Le site orchestre aussi régulièrement des événements. Les 26 et 27 octobre prochains, de jeunes créateurs de mode y présenteront leurs collections à l’occasion de la Fashion Farm 2012. Et chaque printemps, le marché en plein air Dubieus Design attire les amateurs de beaux objets et de curiosités d’occasion. La boutique du Winkelhaak, elle, propose notamment des tee-shirts et badges numériques  » 2060  » et il est également possible d’y commander et réceptionner des paniers-surprises multiculturels. Une initiative de Tom Loockx, l’une des chevilles ouvrières du site 2060.be, qui tient à valoriser tous les atouts du quartier. Les paniers contiennent des  » produits locaux  » disponibles dans les environs (jambon séché de Slovénie, cacahouètes au wasabi, tisane de verveine, chips de bananes plantain…), mais aussi, par exemple, des billets d’entrée pour la piscine Art déco de la Veldstraat, qui dispose également d’un hammam et d’une salle de sport.  » Il s’agit principalement de choses apportées par des immigrés de tous horizons, s’enthousiasme Tom Loockx. Offrir un tel panier, c’est inviter celui qui le reçoit à venir découvrir les multiples facettes d’Anvers 2060 – un quartier qui mérite d’être mieux connu. « 

Piëtro Celestina compte lui aussi au nombre des fervents défenseurs du quartier : son Solarshop (48, Dambruggestraat) est tout à la fois un atelier, une salle d’exposition et un pop-up store, où le collectif artistique Otark vient régulièrement présenter de nouveaux projets dans les domaines de la photographie, de la mode et du design. Lancer un tel projet à deux pas d’un home pour sans-abris et d’un centre d’accueil de jour pour drogués était loin d’être une évidence, et pourtant, Piëtro y croit.  » Nous pourrions choisir une voie franchement commerciale et nous implanter dans le Zuid ou le centre, mais Solarshop est étroitement lié à ce site… et pour nous, c’est vraiment l’ambiance artistique qui prime, souligne-t-il. Grâce à nos blogs, nous sommes parvenus à attirer un public de fidèles qui n’hésitent pas à venir jusqu’ici. À partir de septembre, nous disposerons d’ailleurs d’une boutique plus permanente, où seront commercialisés notamment les vêtements dessinés par Jan-Jan Van Essche.  »

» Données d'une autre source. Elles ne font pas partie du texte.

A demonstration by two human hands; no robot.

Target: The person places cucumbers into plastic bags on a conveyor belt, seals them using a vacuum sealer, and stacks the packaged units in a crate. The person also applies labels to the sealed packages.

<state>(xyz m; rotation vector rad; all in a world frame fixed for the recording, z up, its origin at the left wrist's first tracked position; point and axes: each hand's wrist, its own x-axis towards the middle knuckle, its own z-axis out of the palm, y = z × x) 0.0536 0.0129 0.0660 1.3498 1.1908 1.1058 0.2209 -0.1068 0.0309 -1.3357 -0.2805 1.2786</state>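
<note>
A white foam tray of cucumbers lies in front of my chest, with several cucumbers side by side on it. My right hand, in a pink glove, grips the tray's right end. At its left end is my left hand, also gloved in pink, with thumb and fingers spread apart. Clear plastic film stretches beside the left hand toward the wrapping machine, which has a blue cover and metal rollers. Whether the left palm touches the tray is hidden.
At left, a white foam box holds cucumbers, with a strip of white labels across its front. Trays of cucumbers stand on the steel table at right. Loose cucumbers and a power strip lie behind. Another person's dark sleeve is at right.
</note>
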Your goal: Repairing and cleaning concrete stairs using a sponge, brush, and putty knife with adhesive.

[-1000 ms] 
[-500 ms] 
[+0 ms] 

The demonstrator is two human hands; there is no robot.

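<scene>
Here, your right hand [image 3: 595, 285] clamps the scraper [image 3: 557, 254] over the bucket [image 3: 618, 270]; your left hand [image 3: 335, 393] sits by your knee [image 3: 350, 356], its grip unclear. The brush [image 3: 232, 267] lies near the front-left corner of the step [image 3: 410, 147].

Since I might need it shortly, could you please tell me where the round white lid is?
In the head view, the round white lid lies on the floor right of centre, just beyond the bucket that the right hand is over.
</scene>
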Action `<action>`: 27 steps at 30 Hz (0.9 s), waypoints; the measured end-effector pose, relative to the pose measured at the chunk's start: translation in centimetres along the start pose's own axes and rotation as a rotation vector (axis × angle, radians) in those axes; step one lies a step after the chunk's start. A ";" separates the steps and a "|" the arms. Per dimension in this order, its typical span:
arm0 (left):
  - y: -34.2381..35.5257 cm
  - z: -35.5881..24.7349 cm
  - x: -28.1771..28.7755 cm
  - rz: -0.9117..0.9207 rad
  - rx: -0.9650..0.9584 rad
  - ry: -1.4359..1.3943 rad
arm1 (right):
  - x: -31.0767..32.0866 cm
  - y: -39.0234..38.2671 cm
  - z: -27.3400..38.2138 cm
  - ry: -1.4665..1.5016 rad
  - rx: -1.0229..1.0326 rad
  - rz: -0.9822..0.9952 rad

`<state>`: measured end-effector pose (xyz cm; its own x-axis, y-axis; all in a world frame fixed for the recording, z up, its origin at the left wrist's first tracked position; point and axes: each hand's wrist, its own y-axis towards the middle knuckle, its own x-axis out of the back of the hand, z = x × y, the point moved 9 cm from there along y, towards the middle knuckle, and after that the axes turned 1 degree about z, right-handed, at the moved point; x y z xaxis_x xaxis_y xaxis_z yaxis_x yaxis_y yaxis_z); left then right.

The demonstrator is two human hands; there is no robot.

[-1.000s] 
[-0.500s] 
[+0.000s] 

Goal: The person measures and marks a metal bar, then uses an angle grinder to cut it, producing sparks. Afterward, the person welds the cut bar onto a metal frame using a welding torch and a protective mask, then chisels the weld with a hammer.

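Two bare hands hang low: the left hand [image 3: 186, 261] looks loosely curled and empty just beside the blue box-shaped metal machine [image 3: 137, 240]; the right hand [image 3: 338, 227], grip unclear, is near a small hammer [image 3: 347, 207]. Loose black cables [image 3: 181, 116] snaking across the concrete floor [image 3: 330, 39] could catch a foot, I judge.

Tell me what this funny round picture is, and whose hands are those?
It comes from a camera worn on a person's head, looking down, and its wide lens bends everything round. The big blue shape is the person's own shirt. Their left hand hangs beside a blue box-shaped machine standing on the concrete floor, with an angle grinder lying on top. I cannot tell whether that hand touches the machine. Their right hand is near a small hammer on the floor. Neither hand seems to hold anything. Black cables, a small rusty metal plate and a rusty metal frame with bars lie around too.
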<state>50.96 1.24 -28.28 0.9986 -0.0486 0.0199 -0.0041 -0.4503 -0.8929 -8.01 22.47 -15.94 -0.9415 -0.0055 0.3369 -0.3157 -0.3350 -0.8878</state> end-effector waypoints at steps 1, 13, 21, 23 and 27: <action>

Nous longeons la Lange Beeldekensstraat pour gagner le Seefhoek, quartier populaire qui recèle aujourd’hui un mélange bariolé de magasins d’alimentation exotique, marchands de tapis ou d’électroménager, boutiques de téléphonie et échoppes de pitas. Avec une population originaire de pas moins de 180 pays, Anvers détient le record du monde du nombre de nationalités différentes par kilomètre carré, pointe Vic Mees. C’est au milieu de cette véritable Babel des temps modernes qu’est installé depuis 1883 le Vogelenzang, le plus vieux café des environs.

UN VILLAGE DANS LA VILLE

L’étroite Klappeistraat, la plus longue artère sans embranchements d’Anvers, revendique la palme de la convivialité dans le nord de la ville : non seulement la circulation automobile n’est autorisée qu’avec parcimonie entre ses coquettes façades verdoyantes, mais tous les prétextes sont bons pour organiser une fête de quartier. Son ciné-club, niché dans un ancien commissariat et largement géré par des bénévoles, offre par ailleurs une programmation variée à des prix extrêmement démocratiques.  » Ce quartier autrefois un peu miteux a connu ces dernières années une véritable métamorphose, témoigne Hilde Frunt, créatrice de vêtements en maille établie ici depuis vingt-six ans. On voit débarquer de plus en plus de jeunes familles qui rénovent les maisons vétustes, mais la ville aussi a beaucoup investi : récemment encore, une vieille salle de gym a été complètement remise à neuf pour devenir le nouveau complexe sportif Cortina. Grâce à nos comités de quartier très actifs et à des initiatives comme le festival de rue Toer de Nord ou Kerkstraat Plage, il y a vraiment une ambiance de village. Je ne voudrais pas vivre ailleurs… et je ne suis pas la seule à le dire : il y a de plus en plus de célébrités dans les environs ! « 

Sur la place Julien Schoenaerts qui s’étire au pied de l’église Sint-Willibrordus – la plus grande d’Anvers après la cathédrale, toute pimpante suite à une récente restauration -, on est frappé par l’incroyable variété de l’offre culinaire, de l’élégante brasserie Duval au bistrot populaire ‘t Fonteintje, sorte de croisement entre un resto marocain et une friterie traditionnelle. Les fins gourmets fréquentent aussi de plus en plus la Handelsstraat avec ses magasins de fruits et légumes, boulangers, bouchers et poissonniers majoritairement marocains – la rue attire également (surtout les dimanches) une clientèle extérieure au quartier qui vient s’y fournir en produits frais, de qualité et à prix doux.

DE VAN GOGH À JAN FABRE

Vincent Van Gogh a séjourné quelque temps à Anvers, dans le Seefhoek, le quartier qui a également vu grandir le dessinateur de BD Willy Vandersteen… et l’artiste inventeur Panamarenko, dont la maison-atelier-héliport est toujours visible sur le coin de la Biekorfstraat, tandis que son Pepto Bismo trône un peu plus loin au milieu de la Sint-Jansplein. Jan Fabre aussi compte au nombre des grands noms des environs : Troubleyn, son QG artistique, est aménagé dans une superbe bâtisse rénovée sur la Pastorijstraat (n°23). Jusqu’au 23 septembre prochain, les entrepôts du Park Spoor Noord hébergent Pietas. De grandioses cerveaux en marbre de Carrare figurent les stations menant à l’apothéose de l’exposition : une réinterprétation audacieuse de la célèbre Pièta de Michel-Ange avec l’artiste dans le rôle du Christ – le tout présenté sur un podium doré à la feuille et entouré d’amulettes vertes en forme de scarabées. La visite de cette installation intrigante se combine facilement avec celle du musée MAS, érigé non loin en bordure de l’Escaut.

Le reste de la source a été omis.